Items from a dataset:
=== Section Start ===

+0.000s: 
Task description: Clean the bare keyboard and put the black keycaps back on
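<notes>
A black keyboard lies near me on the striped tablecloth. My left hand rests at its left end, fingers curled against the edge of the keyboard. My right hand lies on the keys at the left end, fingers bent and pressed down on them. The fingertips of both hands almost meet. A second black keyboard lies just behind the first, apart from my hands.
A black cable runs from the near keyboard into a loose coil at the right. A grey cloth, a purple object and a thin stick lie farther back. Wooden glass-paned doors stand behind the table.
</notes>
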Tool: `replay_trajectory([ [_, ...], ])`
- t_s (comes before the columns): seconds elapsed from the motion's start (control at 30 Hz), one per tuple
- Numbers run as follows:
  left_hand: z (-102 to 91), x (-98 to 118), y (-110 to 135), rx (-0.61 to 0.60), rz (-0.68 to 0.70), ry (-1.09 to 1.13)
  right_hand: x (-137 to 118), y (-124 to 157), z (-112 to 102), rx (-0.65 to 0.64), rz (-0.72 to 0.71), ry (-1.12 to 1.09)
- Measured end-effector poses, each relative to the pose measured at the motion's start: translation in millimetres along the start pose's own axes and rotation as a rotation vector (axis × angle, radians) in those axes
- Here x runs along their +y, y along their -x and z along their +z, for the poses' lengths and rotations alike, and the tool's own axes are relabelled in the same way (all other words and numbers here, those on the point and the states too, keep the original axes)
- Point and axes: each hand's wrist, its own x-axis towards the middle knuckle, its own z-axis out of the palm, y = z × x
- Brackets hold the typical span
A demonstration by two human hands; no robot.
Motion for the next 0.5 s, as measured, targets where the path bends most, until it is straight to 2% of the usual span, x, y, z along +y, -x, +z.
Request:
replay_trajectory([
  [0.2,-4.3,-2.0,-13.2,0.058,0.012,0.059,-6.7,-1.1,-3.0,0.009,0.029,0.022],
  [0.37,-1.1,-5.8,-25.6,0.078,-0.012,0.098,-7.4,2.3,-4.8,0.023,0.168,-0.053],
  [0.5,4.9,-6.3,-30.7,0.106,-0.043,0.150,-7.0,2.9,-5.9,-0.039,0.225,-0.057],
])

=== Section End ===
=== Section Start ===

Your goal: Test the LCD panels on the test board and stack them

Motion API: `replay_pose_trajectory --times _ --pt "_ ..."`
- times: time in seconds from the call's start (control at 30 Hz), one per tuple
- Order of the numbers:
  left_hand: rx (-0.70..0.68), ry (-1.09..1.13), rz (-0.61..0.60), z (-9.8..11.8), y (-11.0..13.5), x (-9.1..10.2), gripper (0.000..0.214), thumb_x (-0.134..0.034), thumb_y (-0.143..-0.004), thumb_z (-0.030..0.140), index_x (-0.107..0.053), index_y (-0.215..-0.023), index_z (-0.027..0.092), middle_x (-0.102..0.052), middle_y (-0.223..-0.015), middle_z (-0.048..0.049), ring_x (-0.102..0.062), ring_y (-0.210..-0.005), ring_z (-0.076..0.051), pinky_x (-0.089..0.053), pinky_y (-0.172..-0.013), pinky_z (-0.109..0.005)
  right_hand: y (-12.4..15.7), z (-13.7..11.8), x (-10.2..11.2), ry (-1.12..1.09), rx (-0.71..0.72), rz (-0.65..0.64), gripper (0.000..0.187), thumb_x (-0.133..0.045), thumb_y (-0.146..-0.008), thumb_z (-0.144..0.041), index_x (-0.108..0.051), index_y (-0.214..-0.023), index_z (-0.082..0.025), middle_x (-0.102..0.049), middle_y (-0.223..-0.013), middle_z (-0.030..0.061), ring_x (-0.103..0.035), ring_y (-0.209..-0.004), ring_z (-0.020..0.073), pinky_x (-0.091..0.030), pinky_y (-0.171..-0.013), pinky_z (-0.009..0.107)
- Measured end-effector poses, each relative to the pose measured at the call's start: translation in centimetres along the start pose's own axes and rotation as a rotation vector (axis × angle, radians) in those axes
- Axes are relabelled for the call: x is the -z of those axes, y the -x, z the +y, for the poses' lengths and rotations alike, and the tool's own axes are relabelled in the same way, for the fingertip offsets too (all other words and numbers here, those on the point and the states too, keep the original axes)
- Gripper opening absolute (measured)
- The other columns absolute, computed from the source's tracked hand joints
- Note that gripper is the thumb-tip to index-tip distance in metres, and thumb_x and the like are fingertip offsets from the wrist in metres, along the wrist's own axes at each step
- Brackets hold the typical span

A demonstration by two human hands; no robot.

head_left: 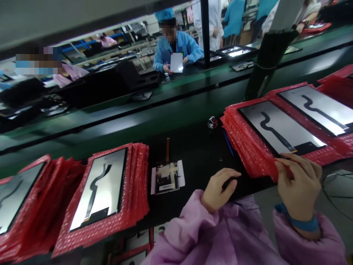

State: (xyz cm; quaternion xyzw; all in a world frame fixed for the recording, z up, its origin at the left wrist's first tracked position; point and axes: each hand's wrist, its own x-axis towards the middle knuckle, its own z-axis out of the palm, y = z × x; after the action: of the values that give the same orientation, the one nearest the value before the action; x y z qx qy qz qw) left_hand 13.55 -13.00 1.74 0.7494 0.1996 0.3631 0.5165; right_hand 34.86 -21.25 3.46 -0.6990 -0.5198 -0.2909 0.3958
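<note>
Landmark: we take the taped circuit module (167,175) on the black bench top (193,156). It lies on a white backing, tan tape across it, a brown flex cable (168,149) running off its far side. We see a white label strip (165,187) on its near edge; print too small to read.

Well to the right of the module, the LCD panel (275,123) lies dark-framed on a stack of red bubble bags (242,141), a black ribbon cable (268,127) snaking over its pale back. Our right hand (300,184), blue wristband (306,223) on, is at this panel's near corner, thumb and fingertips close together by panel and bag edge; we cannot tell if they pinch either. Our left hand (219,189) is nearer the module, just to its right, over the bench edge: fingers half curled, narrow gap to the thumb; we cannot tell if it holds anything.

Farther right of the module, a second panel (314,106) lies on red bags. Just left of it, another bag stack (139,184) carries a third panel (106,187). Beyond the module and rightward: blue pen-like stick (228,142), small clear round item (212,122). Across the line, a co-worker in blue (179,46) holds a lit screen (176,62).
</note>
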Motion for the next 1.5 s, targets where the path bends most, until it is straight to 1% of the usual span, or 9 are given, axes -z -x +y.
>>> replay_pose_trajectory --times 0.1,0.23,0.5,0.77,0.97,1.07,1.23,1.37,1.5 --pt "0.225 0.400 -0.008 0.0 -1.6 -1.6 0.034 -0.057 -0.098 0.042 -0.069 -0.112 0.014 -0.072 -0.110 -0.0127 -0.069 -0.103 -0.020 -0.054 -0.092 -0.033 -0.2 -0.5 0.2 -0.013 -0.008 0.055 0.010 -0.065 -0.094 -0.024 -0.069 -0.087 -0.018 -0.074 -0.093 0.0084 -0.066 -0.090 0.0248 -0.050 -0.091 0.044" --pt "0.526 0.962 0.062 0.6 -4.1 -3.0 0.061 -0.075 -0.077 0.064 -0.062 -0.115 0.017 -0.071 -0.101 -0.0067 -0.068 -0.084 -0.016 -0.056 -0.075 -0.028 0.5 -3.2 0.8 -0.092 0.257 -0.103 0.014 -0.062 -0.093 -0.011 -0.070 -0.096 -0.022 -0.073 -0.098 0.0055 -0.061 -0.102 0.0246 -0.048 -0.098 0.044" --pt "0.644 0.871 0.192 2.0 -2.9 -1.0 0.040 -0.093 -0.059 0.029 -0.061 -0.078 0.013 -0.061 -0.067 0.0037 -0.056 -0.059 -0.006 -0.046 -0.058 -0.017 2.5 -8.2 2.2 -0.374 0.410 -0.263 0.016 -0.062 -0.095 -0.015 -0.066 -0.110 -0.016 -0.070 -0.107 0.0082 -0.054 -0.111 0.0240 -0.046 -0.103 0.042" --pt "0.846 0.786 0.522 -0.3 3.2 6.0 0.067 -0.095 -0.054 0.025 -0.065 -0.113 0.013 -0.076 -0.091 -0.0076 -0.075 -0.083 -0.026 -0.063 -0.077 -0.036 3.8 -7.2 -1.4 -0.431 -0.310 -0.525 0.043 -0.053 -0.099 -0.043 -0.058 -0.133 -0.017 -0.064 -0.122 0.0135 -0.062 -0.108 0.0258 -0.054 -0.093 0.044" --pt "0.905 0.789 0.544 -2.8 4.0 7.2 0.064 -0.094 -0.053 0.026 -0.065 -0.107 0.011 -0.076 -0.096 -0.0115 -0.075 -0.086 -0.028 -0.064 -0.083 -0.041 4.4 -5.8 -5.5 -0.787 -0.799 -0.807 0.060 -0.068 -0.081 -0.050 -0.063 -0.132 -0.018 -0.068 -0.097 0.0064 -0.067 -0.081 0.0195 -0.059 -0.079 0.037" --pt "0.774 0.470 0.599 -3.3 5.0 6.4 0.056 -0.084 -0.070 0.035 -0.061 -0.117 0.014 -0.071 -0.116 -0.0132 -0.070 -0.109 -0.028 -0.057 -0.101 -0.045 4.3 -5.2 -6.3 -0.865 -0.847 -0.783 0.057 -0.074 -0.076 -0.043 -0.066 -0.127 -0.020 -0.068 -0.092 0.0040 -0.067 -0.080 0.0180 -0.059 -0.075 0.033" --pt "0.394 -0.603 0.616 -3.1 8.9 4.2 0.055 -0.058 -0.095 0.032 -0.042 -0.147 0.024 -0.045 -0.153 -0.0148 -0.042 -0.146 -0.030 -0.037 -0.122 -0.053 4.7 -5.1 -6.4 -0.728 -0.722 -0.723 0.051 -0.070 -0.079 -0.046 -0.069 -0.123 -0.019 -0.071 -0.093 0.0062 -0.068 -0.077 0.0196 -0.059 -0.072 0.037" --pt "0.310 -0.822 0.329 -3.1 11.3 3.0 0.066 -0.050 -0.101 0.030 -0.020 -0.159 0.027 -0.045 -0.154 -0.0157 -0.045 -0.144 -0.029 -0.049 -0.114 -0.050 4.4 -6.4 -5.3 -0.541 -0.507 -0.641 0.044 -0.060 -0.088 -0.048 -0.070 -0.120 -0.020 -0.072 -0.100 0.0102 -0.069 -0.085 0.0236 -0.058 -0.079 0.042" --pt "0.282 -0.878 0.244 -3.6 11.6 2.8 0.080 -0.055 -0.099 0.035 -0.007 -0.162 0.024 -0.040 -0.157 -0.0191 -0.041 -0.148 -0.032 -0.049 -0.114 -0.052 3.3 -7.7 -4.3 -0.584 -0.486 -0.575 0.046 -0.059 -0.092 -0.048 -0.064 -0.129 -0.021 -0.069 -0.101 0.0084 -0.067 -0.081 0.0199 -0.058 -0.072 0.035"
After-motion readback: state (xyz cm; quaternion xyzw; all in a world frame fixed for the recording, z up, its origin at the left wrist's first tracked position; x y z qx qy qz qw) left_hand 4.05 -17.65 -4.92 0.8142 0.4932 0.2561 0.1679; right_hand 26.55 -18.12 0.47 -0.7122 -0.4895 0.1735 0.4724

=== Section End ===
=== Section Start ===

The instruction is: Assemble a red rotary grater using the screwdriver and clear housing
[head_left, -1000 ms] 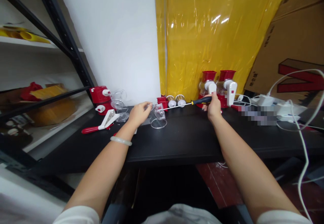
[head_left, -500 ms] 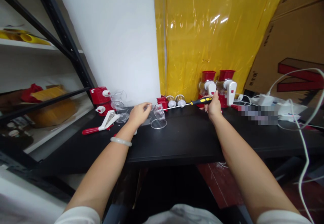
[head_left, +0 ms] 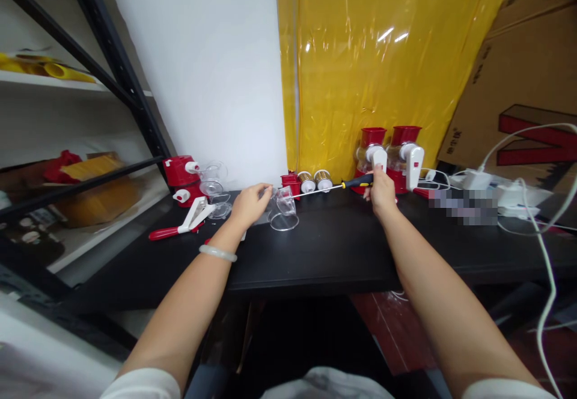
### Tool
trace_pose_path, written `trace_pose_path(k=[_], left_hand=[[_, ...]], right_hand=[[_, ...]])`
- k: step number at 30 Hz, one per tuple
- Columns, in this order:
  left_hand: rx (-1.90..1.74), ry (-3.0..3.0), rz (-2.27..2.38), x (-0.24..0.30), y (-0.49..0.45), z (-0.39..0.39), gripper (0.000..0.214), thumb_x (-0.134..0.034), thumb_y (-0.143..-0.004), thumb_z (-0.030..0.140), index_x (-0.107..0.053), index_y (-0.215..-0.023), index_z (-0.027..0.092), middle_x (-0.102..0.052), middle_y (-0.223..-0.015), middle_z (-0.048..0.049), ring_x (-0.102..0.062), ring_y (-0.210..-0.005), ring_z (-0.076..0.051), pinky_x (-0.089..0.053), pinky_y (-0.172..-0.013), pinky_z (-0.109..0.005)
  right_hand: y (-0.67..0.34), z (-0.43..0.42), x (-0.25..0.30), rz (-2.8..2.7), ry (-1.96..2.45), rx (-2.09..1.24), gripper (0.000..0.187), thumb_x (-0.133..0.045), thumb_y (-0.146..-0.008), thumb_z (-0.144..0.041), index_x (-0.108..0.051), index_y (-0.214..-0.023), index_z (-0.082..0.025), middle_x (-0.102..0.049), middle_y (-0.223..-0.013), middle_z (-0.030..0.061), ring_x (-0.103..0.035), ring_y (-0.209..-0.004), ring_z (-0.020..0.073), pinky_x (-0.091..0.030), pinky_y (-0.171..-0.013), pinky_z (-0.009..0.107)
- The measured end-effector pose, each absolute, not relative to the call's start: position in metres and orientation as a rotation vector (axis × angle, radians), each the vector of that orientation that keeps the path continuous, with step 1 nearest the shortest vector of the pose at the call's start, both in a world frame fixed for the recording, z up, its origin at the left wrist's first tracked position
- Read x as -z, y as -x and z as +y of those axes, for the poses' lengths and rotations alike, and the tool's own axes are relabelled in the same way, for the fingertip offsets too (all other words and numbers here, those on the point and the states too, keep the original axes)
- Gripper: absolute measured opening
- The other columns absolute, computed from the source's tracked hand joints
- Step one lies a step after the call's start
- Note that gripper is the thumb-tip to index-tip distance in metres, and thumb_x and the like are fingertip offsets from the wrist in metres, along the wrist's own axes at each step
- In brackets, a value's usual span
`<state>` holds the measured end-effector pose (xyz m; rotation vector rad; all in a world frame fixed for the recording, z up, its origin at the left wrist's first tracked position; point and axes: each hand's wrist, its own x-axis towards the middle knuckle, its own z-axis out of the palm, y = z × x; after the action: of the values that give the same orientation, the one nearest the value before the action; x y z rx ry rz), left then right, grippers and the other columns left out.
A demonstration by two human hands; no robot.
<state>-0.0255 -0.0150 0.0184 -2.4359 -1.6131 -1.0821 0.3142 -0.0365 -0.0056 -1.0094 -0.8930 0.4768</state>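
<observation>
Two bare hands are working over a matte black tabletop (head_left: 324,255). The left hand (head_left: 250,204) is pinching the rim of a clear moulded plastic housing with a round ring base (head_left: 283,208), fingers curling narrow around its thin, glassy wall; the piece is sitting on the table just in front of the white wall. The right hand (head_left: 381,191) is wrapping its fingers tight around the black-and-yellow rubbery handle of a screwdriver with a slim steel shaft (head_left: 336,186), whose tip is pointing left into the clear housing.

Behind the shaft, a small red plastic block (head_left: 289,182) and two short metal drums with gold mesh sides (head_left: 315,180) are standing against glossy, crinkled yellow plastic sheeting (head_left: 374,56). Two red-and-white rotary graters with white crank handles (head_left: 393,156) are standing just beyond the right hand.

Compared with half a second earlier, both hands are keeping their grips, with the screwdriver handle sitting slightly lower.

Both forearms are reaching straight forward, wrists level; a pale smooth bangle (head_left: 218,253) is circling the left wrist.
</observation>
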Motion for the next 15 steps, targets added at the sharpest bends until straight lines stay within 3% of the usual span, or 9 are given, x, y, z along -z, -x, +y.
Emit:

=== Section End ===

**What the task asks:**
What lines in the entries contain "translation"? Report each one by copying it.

**Answer to this task:**
- Measured end-effector poses, each relative to the pose measured at the motion's start: translation in millimetres along the start pose's own axes and rotation as a rotation vector (axis × angle, radians) in those axes
- Measured end-effector poses, each relative to the pose measured at the call's start: translation in centimetres along the start pose's own axes and rotation as a rotation vector (axis × angle, radians) in those axes

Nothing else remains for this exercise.